One big problem of understanding i see in your picture is that you somehow seem to assume that the water randomly changes into rock in the middle of space for no apparent reason. You obviously have water in all of the bottom carts moving towards the Moon, and rocks in the top carts moving towards earth. Since all carts are filled with equal mass, this is not really that relevant for the Force observations, but for the consistency of the whole idea it is obviously necessary.
As you seen in your picture, the two boxes to the left, the top one being filled with moon rocks and the lower one being filled with water, move in opposite directions. One of them is aided by gravity, the other is hindered. If you now attach them together by a rope that goes over a wheel on earth and another one on the moon, those two forces will work in opposing directions on that rope.

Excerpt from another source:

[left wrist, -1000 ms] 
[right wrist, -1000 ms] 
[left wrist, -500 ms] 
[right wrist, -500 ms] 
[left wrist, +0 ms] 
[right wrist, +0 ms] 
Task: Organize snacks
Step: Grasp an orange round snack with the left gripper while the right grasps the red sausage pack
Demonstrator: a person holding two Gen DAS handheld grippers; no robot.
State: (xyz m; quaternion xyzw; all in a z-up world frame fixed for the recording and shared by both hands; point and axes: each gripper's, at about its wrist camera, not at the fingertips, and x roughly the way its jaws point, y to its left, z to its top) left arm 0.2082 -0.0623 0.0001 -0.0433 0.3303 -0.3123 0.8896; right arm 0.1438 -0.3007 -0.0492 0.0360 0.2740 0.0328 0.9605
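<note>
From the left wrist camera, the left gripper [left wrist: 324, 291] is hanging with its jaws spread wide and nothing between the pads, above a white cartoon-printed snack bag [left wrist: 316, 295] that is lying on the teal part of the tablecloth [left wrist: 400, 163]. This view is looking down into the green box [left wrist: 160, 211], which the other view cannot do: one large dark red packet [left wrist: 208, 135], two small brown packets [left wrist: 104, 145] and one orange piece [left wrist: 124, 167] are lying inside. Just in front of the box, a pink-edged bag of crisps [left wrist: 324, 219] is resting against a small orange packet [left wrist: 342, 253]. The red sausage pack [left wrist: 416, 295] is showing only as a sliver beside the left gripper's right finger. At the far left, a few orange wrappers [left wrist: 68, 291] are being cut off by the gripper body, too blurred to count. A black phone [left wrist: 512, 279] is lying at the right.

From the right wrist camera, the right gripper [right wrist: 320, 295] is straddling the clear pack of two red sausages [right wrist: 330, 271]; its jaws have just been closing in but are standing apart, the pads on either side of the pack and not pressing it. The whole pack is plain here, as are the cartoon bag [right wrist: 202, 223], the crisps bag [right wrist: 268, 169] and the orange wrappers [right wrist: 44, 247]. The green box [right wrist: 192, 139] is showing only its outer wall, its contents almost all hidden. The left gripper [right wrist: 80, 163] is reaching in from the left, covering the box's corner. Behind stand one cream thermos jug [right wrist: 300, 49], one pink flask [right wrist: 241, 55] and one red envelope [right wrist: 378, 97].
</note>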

And as Work (Energy)= Force * length (Usually you would need the integral of the Force over a way, but we are being lazy here and it is not really necessary to do this for the argument), and the total force is 0, the energy expended for this transfer is obviously also 0.
If you want to get fancy, you could even load up a few more moonrocks into each cart, and thus gain the energy required to move the carts against friction from the potential energy difference between Moon and Earth.
The point of the L1 station is to keep the whole thing in place, and for that, you would ideally want the mass distributed in such a way that the center of mass of the whole construction is in L1.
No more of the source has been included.